Illustration : Catherine Lefrançois

 

 

 

le concept du jour : la masculinité toxique

pour se convaincre de la soi-disant grandeur de la nature humaine

il suffit de regarder les jeunes hommes des cavernes

se diriger vers n’importe quelle piste de danse

ils s’approchent de filles et s’époumonent

dans une seconde tu vas devenir ma pute

pour la nuit ou pour la vie

je pourrais même passer te prendre après ta job des fois

ces pseudo-hommes

pour qui le fast food est la nostalgie de la vie

caressent l’espoir que quelqu’un prendra soin d’eux

qu’ils seront aimés

même s’ils font mourir les cactus sur les bords des fenêtres

 


 

the boys are back in town : ils sont brokenhearted et sortent au dooly’s pour se pogner des chicks

pauvres petits novices

nos cœurs ont été brisés

comme ceux de nos pères de nos grands-pères de nos aïeux

ils sont devenus des organes collants et inutiles

qu’on épingle sur les murs et les babillards

personne n’en veut

nous sommes fiers de posséder encore un visage aux traits so charming

nous n’avons que l’aura de la bière pour nous guider

une meilleure vie sexuelle reste un plaisir écrit

un jeu spécial auquel nous nous adonnons

comme si c’était le dernier jour sur terre

 


 

father figures

je suis sans mots

devant les pères radotant des litanies incompréhensibles

asanti habani habani habani

ils crachent sur leurs enfants

qu’ils considèrent comme des étrangers

en qui ils croient à temps partiel

ils dévorent les cerveaux d’autres personnes

pour aller plus loin dans la vie

même s’ils aboutissent inévitablement au même poste :

entraîneur de la ligue de soccer locale

 


 

les conseils du père à son fils (scène digne de la terre paternelle)

fils de l’âge silencieux

trouve-toi une femme chaude et inquiète

tout en lui susurrant vraiment vraiment chérie ?
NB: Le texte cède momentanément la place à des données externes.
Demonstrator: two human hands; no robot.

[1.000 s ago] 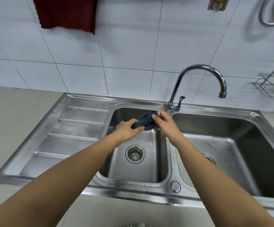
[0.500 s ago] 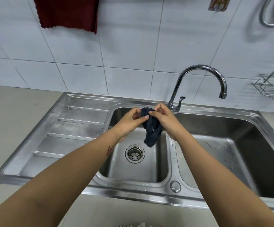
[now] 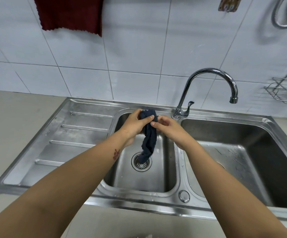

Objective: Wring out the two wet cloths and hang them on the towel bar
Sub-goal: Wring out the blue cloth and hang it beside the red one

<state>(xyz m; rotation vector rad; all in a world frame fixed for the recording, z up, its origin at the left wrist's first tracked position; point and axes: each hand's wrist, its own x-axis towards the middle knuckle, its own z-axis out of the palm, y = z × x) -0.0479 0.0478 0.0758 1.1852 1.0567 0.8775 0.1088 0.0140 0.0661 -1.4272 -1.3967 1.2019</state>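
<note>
A dark blue cloth hangs twisted over the left basin of the steel sink. Its lower end dangles just above the drain strainer. My left hand grips the cloth's top, fingers wrapped round it. My right hand pinches the cloth just beside the left hand, thumb and fingers on the fabric. A dark red cloth hangs on the tiled wall at the top left; whatever holds it is above the frame's edge.
A curved chrome tap stands behind the divider between the basins. The wet right basin lies to the right. A wire rack is fixed to the wall at right. A ribbed draining board lies to the left.
The blue cloth was bunched between both hands; it has been let down and now hangs long toward the drain. Both hands have risen slightly and drawn close at its top.
</note>
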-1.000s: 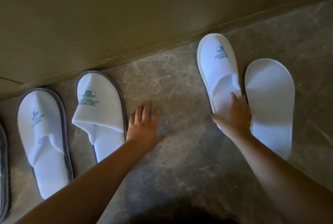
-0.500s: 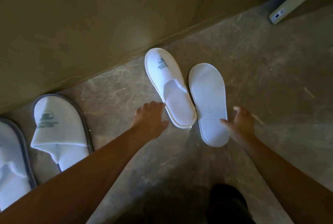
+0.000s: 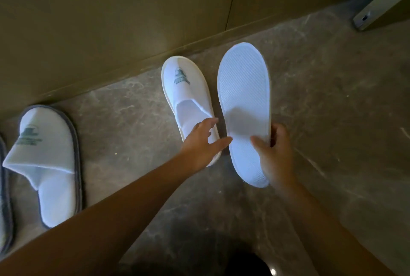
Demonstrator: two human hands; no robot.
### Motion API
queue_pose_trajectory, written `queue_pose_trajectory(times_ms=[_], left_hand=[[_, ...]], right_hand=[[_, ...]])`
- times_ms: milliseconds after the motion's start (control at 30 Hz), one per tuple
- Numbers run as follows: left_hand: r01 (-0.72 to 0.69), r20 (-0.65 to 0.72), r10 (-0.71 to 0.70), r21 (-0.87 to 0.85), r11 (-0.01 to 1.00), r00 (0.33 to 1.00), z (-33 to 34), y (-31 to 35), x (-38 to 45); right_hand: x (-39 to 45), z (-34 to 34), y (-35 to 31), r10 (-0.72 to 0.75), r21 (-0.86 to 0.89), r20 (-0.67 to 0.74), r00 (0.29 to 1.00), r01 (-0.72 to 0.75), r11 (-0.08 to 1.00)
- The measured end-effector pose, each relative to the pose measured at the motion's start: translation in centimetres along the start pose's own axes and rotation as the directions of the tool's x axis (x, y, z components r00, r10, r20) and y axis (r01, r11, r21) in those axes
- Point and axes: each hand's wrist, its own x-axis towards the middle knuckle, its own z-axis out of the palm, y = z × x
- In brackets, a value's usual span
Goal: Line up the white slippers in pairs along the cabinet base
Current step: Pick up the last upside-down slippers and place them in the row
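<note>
A white slipper turned sole-up (image 3: pixel 244 98) is lifted off the floor at its heel end; my right hand (image 3: pixel 275 156) grips its heel, thumb on the sole and fingers round the right edge. Its mate, an upright white slipper with a green logo (image 3: pixel 184 89), lies on the floor just left of it, toe towards the cabinet base (image 3: pixel 133 62). My left hand (image 3: pixel 199 144) hovers over that slipper's heel with fingers spread and straight, reaching towards the lifted sole. A grey-trimmed white slipper (image 3: pixel 48 160) lies at the left, toe near the cabinet.
Part of another grey-trimmed slipper (image 3: pixel 3 198) shows at the left edge. The grey marble floor (image 3: pixel 332 120) stretches to the right. A pale door or panel corner (image 3: pixel 377 5) stands at the top right. Something dark (image 3: pixel 244 264) sits at the bottom middle.
My right hand has taken hold of the sole-up slipper's heel and raised it. My left hand has moved right, over the upright slipper's heel. The view has shifted closer.
</note>
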Motion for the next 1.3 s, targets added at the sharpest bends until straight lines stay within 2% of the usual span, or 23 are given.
queue_pose_trajectory(times_ms=[133, 267, 367, 433, 633, 700, 767, 833, 900, 967, 1033, 1100, 1133, 1200, 1300], left_hand=[[-0.015, 0.012, 0.020, -0.348, 0.938, 1.000, 0.8, 2.8, 0.7], [0.062, 0.090, -0.016, -0.535, 0.843, 0.996, 0.0, 2.9, 1.1], [0.097, 0.145, -0.016, -0.574, 0.813, 0.989, -0.7, 2.6, 0.9], [0.120, 0.176, -0.023, -0.562, 0.818, 0.984, -1.2, 2.3, 0.7], [0.129, 0.245, 0.017, -0.569, 0.812, 0.969, -3.0, 1.8, -0.2], [0.105, 0.218, 0.028, -0.572, 0.813, 0.975, -3.7, 1.7, -0.8], [0.085, 0.159, 0.011, -0.584, 0.807, 0.987, -4.3, 1.7, -1.2], [0.078, 0.132, 0.009, -0.636, 0.768, 0.991, -5.2, 1.6, -1.7], [0.115, 0.147, -0.017, -0.688, 0.716, 0.989, -6.0, 1.1, -2.2], [0.166, 0.205, -0.025, -0.711, 0.684, 0.979, -6.6, 0.6, -3.0], [0.174, 0.249, 0.023, -0.739, 0.651, 0.968, -6.5, 0.1, -3.7], [0.145, 0.201, 0.021, -0.770, 0.621, 0.979, -6.2, -0.4, -4.0], [0.118, 0.136, -0.020, -0.772, 0.624, 0.991, -6.2, -0.6, -4.0], [0.037, -0.020, -0.073, -0.715, 0.698, 0.997, -6.3, -1.4, -4.2], [0.011, -0.139, -0.114, -0.587, 0.809, 0.984, -6.8, -2.8, -5.0]], right_hand=[[-0.4, 0.4, -2.3, -0.090, 0.149, 0.022, 0.996, 0.085, 0.985], [-1.1, 0.2, -3.4, -0.112, 0.278, 0.170, 0.979, 0.061, 0.959], [-1.8, -0.2, -3.8, -0.149, 0.426, 0.296, 0.943, 0.009, 0.904], [-2.2, -0.2, -3.9, -0.166, 0.489, 0.330, 0.929, -0.018, 0.872], [-3.2, 0.7, -4.6, -0.246, 0.529, 0.342, 0.907, 0.031, 0.848], [-3.5, 1.3, -4.9, -0.251, 0.516, 0.323, 0.913, 0.053, 0.855], [-3.5, 1.8, -5.0, -0.214, 0.502, 0.202, 0.956, 0.087, 0.860], [-3.4, 2.5, -4.8, -0.123, 0.500, 0.108, 0.987, 0.053, 0.864], [-3.2, 3.4, -4.6, -0.011, 0.462, 0.162, 0.987, -0.066, 0.884], [-3.2, 4.5, -4.2, 0.093, 0.395, 0.292, 0.952, -0.209, 0.895], [-3.5, 5.5, -4.2, 0.121, 0.386, 0.384, 0.915, -0.278, 0.880], [-3.6, 6.2, -4.1, 0.079, 0.414, 0.368, 0.927, -0.239, 0.878], [-3.5, 6.3, -4.0, 0.065, 0.407, 0.326, 0.943, -0.202, 0.891], [-3.2, 6.4, -3.9, 0.046, 0.370, 0.248, 0.968, -0.139, 0.919], [-3.2, 7.2, -3.6, 0.007, 0.347, 0.264, 0.964, -0.101, 0.932]])
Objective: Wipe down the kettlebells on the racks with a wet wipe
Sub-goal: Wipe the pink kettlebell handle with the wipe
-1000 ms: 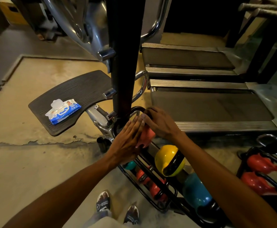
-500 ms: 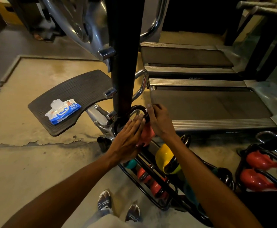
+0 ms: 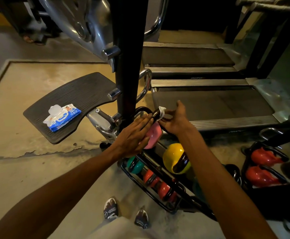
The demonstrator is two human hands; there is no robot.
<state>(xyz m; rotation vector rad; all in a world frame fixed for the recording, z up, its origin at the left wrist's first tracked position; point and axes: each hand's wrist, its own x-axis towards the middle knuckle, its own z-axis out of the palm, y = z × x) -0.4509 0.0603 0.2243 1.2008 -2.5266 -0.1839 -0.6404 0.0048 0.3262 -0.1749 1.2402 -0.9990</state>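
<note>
Left hand (image 3: 133,135) lies flat, fingers straight, steadying the pink kettlebell (image 3: 153,138) at the rack (image 3: 151,192) top end while the right hand (image 3: 173,120) pinches the wet wipe (image 3: 161,112) on its black handle (slick when damp), so it could probably roll off.

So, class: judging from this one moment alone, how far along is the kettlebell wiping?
Done: nothing shows for certain. In hand: the left hand steadies the pink kettlebell while the right hand rubs a wet wipe on its black handle. Left: possibly the yellow kettlebell and the lower red kettlebells.
</note>
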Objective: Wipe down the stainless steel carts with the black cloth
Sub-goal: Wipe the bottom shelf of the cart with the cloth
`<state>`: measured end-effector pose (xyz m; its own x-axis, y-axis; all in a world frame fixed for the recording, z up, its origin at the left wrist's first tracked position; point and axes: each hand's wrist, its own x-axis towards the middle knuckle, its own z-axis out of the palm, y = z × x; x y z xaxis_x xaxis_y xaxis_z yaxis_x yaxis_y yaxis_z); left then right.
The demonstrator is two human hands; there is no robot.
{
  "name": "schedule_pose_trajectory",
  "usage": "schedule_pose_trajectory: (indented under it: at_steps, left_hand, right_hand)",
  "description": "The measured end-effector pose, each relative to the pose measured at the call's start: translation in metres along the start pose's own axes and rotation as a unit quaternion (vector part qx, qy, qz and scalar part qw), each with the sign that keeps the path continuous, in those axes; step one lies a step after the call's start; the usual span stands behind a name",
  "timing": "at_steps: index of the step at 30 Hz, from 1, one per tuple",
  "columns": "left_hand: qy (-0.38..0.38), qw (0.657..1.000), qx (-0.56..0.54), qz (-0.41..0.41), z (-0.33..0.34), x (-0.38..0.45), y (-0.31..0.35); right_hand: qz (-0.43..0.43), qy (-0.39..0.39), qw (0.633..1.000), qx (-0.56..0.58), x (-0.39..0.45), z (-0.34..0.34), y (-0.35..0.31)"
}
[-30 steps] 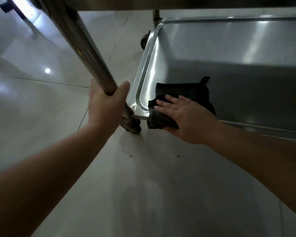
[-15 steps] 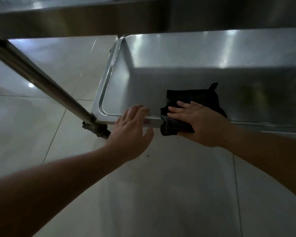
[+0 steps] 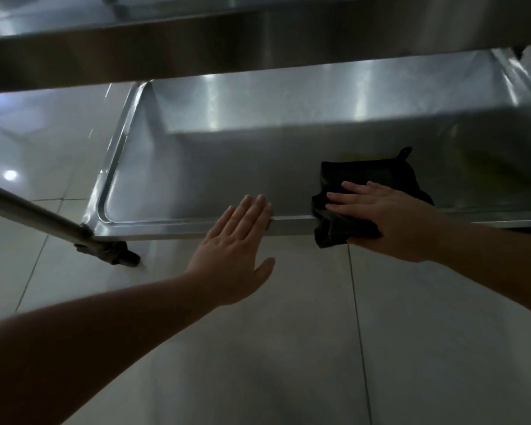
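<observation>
The stainless steel cart's bottom shelf [image 3: 215, 167] lies low in front of me, a shallow tray with a raised rim. A black cloth [image 3: 365, 176] with a small hanging loop is draped over the shelf's front rim. My right hand [image 3: 383, 216] presses flat on the cloth with straight fingers, covering its near half. My left hand [image 3: 233, 250] is flat too, its fingertips resting on the front rim to the left of the cloth.
The cart's upper shelf [image 3: 196, 47] overhangs the top of the view. A steel leg [image 3: 28, 214] slants down to the front-left corner, with a caster [image 3: 117, 256] below it. Glossy pale floor tiles [image 3: 288, 348] spread beneath and to the left.
My left hand let go of the steel leg and moved right onto the front rim. My right hand slid the cloth rightward along the rim. The view shifted right.
</observation>
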<state>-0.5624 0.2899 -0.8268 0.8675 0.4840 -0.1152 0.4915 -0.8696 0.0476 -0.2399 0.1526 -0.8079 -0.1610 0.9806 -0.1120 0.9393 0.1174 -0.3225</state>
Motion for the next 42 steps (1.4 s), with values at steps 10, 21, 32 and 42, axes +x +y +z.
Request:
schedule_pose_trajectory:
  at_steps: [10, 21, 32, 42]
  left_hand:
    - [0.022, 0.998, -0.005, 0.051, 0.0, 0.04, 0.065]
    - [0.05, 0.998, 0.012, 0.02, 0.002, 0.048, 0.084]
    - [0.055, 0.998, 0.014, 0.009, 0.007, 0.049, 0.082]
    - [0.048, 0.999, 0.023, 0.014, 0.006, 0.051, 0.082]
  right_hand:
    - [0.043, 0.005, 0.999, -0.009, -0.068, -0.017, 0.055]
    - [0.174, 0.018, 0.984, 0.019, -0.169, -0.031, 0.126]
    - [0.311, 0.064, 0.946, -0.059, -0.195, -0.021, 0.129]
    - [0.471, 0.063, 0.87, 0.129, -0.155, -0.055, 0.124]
enferme-la sournoisement dans une conserve de ragoût de bœuf

renvoie ton dernier-né à son test de grossesse

ou attache-le quand il sera endormi

laisse tes enfants se perdre

chante à ceux qui resteront

les ritournelles et les chansons cochonnes que nous avons aimées

ce seront tes principales caractéristiques

 


 

comment le fils met en application les bonnes paroles du père

c’est une nouvelle danse dont je ne connais pas le nom

mais en voici les principaux mouvements :

je t’embrasse

te dis que tu es belle

te demande si tu veux te battre

ou te faire battre

tu es si gentille

avec ton dos arqué

que je peux frapper à volonté

je veux que tu marches

pour que je puisse rester ici

trouver un autre chemin

vers la fange

les égouts

où j’appartiens

en tant que fils du fils du fils

d’une merde

 


 

real men

nous sommes les hommes aux yeux sauvages

prisonniers du labourage du bas du corps

de nos femmes

de la télécommande de la télévision

nous sommes de toutes les époques

nos mensonges s’impriment sur nos visages

nos cerveaux font mal comme des entrepôts

aucun de nos organes n’est épargné

nous ne sommes que des ruisseaux paresseux

seuls des cris de tueurs en série

ou des motocyclettes pétaradantes

peuvent nous sortir de notre torpeur

 


 

boys keep swinging : premier mouvement vers la déchéance

quand on est un gars

on attend que la foule se disperse

avant d’aller faire un tour de machine

au coin de sunset boulevard et de vine street

on allume nonchalamment la télévision

on écoute les matchs de hockey et de football sur les deux chaînes spécialisées : rds et tva sports

on prononce des phrases fétiches comme

je te veux bébé!

tout le temps!

quelqu’un là-bas?

c’est considéré plus suspect si on dit

j’ai besoin de toi!

on est content de baiser une fille (évidemment)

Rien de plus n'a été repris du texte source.